Mais autant il est légitime de regarder à l'œil nu la vulve en cas de lésions cervicales pour rechercher en particulier une papulose bowenoïde, autant de notre point de vue, il n'est plus utile de consacrer un temps précieux à , l'étude de la vulve chez une patiente porteuse d'un banal CIN ; l'œil nu suffit.

LE TEST AU BLEU DE TOLUWINE OU TEST DE COLUNS

- Le principe est de badigeonner la peau de la vulve avec du bleu de Toluidine à 1% et d'examiner après 1 à 2 minutes de lavage de la vulve avec une solution d'acide acétique à 1 % puis application de sérum physiologique pour laver.

. Le test est négatif quand il y a une décoloration complète de la peau et positif quand la coloration est bleu persistante.

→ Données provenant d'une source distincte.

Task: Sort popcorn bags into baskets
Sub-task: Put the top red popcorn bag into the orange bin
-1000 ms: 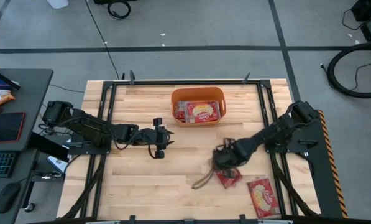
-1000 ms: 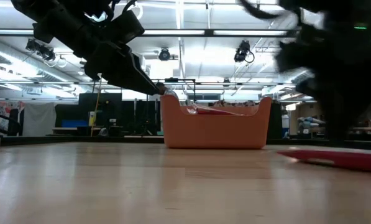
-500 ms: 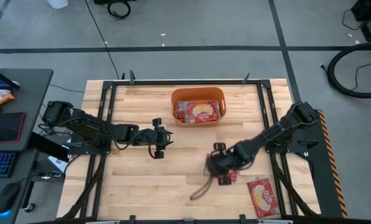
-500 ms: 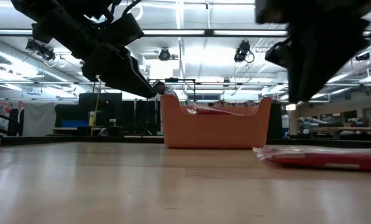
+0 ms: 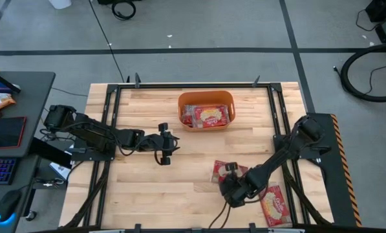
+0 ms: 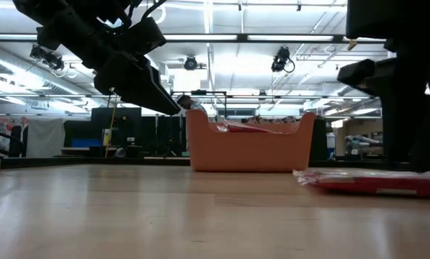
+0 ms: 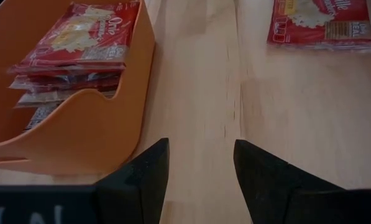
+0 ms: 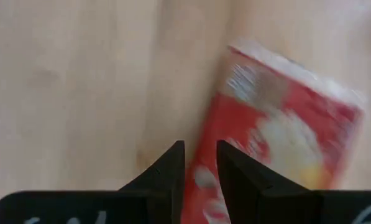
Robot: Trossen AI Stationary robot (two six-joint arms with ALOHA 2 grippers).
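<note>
The orange basket point(image 5: 205, 109) stands near the table's far edge with several red popcorn bags point(image 7: 79, 37) stacked flat inside. Two more bags lie flat on the wood: one point(image 5: 222, 171) in the middle right and one point(image 5: 273, 204) by the near right corner. My right gripper point(image 5: 235, 193) hovers between these two, close to the near edge. Its fingers are open by a narrow gap point(image 8: 199, 162), with a blurred red bag point(image 8: 278, 143) beyond them. My left gripper point(image 5: 165, 150) waits open point(image 7: 201, 168) left of the basket point(image 7: 67, 124).
A black frame point(image 5: 193, 85) runs around the table top. A loose dark cable point(image 5: 218, 217) trails from the right wrist over the near edge. Bare wood lies between the two grippers. In the low view the bag point(image 6: 373, 180) lies right of the basket point(image 6: 247, 147).
My right gripper first moved toward the table's left, then back toward the near edge. The bag it stood over slid a little toward the left and the far side. That bag now lies uncovered on the far side of the gripper.
</note>
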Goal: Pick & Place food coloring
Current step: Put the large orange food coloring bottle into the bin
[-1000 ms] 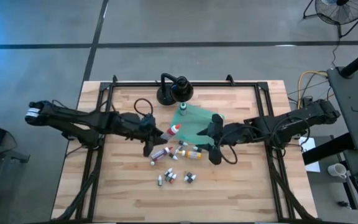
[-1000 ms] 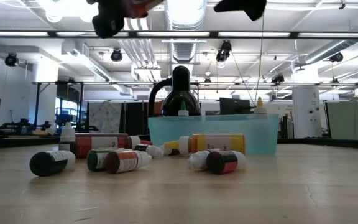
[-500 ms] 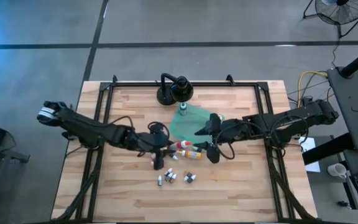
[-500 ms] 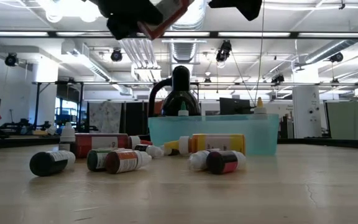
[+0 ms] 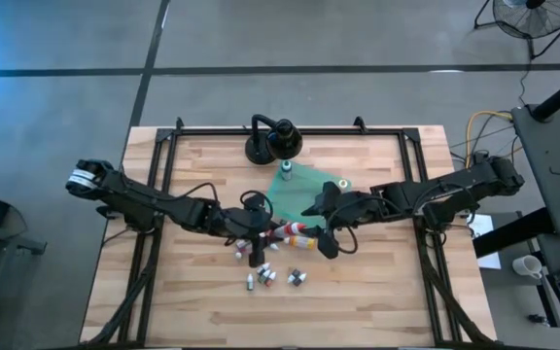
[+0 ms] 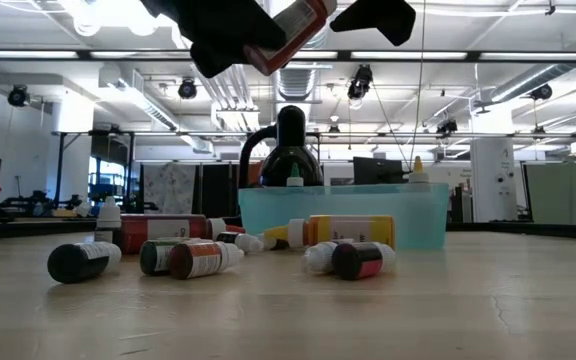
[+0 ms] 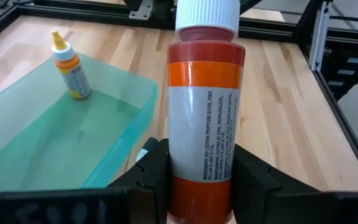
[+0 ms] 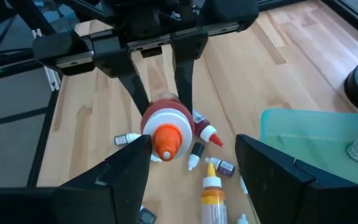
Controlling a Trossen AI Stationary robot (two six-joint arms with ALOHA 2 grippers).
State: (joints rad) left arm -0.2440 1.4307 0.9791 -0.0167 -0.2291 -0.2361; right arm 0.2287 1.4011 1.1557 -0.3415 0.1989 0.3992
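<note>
While the left gripper (image 7: 201,186) clamped a red food coloring bottle (image 7: 205,99) aloft near the green tray (image 7: 55,143), the right gripper (image 8: 191,162) waited open opposite it. A good placement probably needed the bottle carried fully over the rim before release.

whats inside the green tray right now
The green tray holds one small orange-capped bottle, standing upright. The left hand and its red bottle hide the near corner.

Fine print on held bottle's label (image 7: 202,134), illegible
</note>
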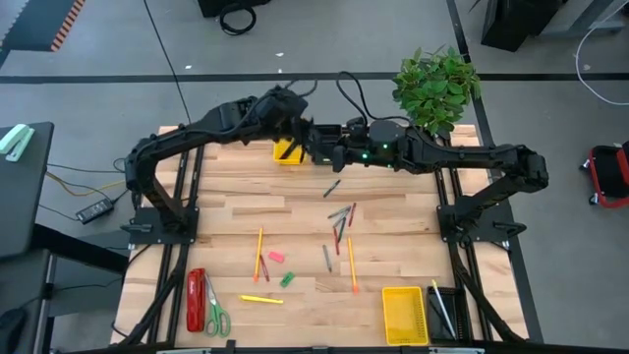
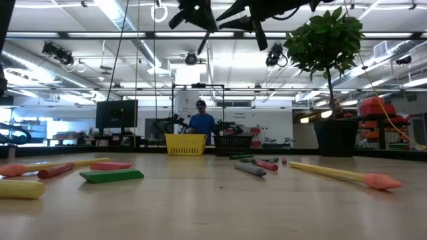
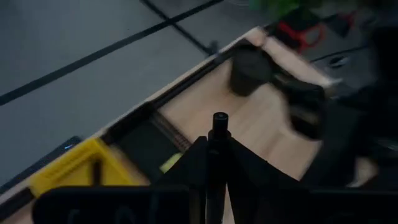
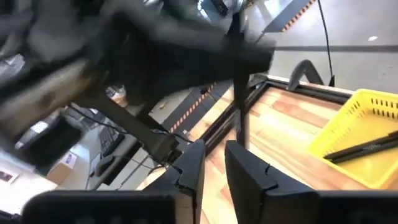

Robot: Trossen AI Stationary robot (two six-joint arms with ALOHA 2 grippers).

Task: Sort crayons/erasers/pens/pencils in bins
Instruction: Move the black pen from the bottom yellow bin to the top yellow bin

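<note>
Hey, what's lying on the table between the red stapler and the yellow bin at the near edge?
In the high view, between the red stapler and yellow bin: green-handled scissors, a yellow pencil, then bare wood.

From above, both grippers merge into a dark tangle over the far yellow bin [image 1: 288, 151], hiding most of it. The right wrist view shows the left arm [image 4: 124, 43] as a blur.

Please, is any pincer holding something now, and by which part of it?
The left pincer is shut on a slender black pen, gripping its shaft just below one end. The right pincer stands open nearby.
</note>
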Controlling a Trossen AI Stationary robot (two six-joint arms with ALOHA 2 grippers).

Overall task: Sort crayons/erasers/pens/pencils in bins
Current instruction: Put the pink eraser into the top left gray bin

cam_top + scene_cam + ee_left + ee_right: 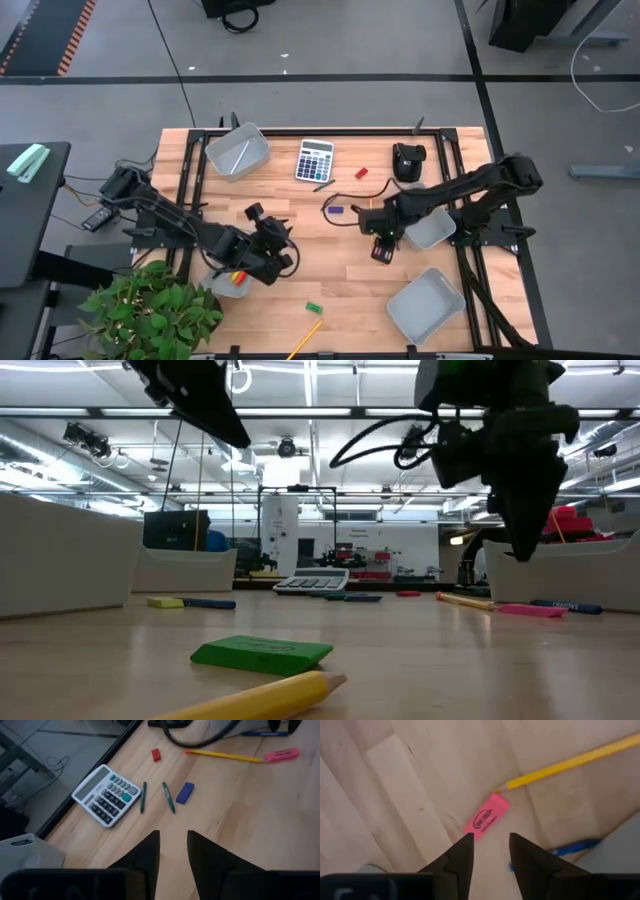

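Note:
My right gripper (490, 851) hangs open, pointing down, just above a pink eraser (486, 818) that lies flat on the wood. A yellow pencil (575, 762) lies with its tip at the eraser, and a blue pen (572, 847) lies by a bin's wall (626, 845). The low view shows this gripper (525, 545) clear of the table. My left gripper (173, 845) is open and empty above the near-left table; beyond it lie two dark green sticks (168, 796), a blue eraser (185, 792) and a red eraser (156, 754). A green eraser (313, 308) and another pencil (305, 342) lie near the front edge.
Bins stand at the far left (238, 152), right (432, 228), near right (426, 305) and near left (230, 285), the last holding crayons. A calculator (314, 160) and a black device (408, 160) sit at the back. A potted plant (150, 310) crowds the near-left corner.

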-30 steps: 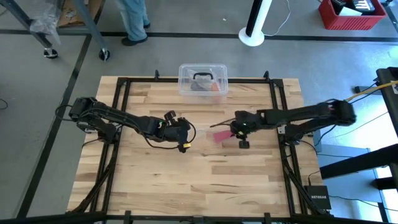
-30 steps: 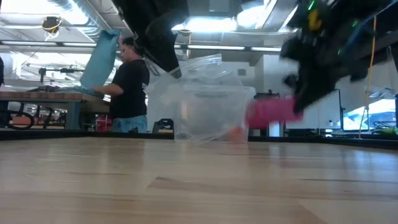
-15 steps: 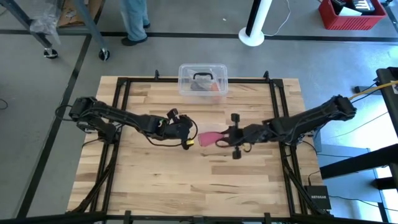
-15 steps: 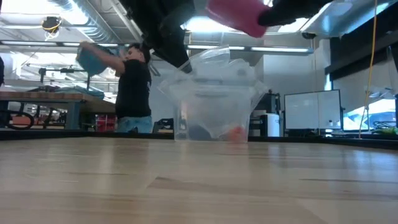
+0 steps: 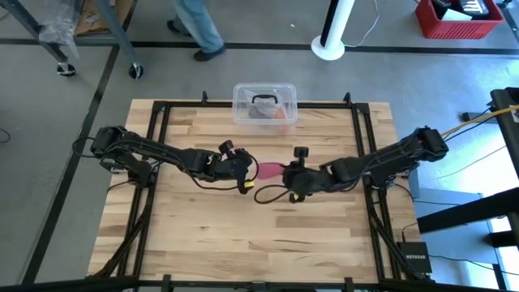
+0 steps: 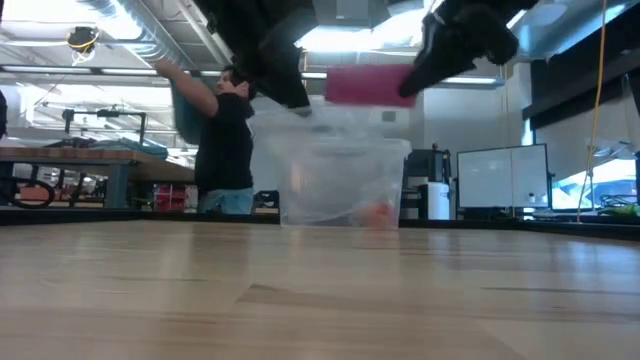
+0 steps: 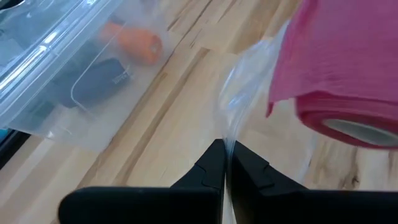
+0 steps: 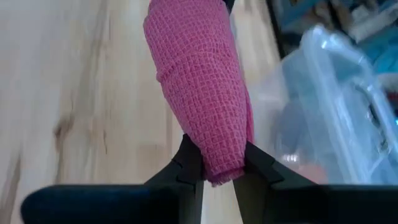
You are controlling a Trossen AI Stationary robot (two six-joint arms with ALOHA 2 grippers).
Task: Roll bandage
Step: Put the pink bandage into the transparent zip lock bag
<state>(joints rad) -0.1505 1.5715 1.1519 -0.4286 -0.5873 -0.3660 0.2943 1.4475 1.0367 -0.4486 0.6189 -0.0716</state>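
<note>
Jaws of the right gripper [image 8: 214, 163] are clenched on the bandage [image 8: 199, 81], a pink roll of soft waffle-weave fabric, squeezed in at its end between the 2 dark fingers [image 8: 186, 163]. It hangs in the air above the middle of the wooden table [image 5: 268, 235], lifted clear of the planks in the low view, in front of the clear plastic box [image 5: 265, 104] with its black handle. Jaws of the left gripper [image 7: 225, 163] are pinched nearly closed on the thin, crinkled edge of a clear plastic bag [image 7: 249, 81], just beside the bandage. A person [image 6: 222, 140] stands in the room behind.
</note>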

- Cette coloration bleue est liée à une hyper, para ou dyskératose voire à la présence dans l'épaisseur de la muqueuse d'atypie cellulaire plus marquée.

- Mais ce test manque de spécificité : inflammation, exécration et ulcération sont autant de cause de faux positifs. Son intérêt est thérapeutique pour préciser l'étendue des lésions diffuses et multicentriques, dysplasies (HPV) ou pré-néoplasiques (Paget).

CONCLUSIONS

L'œil nu suffit à reconnaître les aspects physiologiques et à orienter la plupart des anomalies mais il a souvent besoin d'une biopsie en particulier en cas de persistance.

La vulvoscopie a un déclin aussi rapide que fût son essor. Elle a aidé à mieux comprendre, elle est rarement indispensable ; néanmoins, moyennant une bonne dose d'esprit critique elle apporte de manière ponctuelle un vrai service.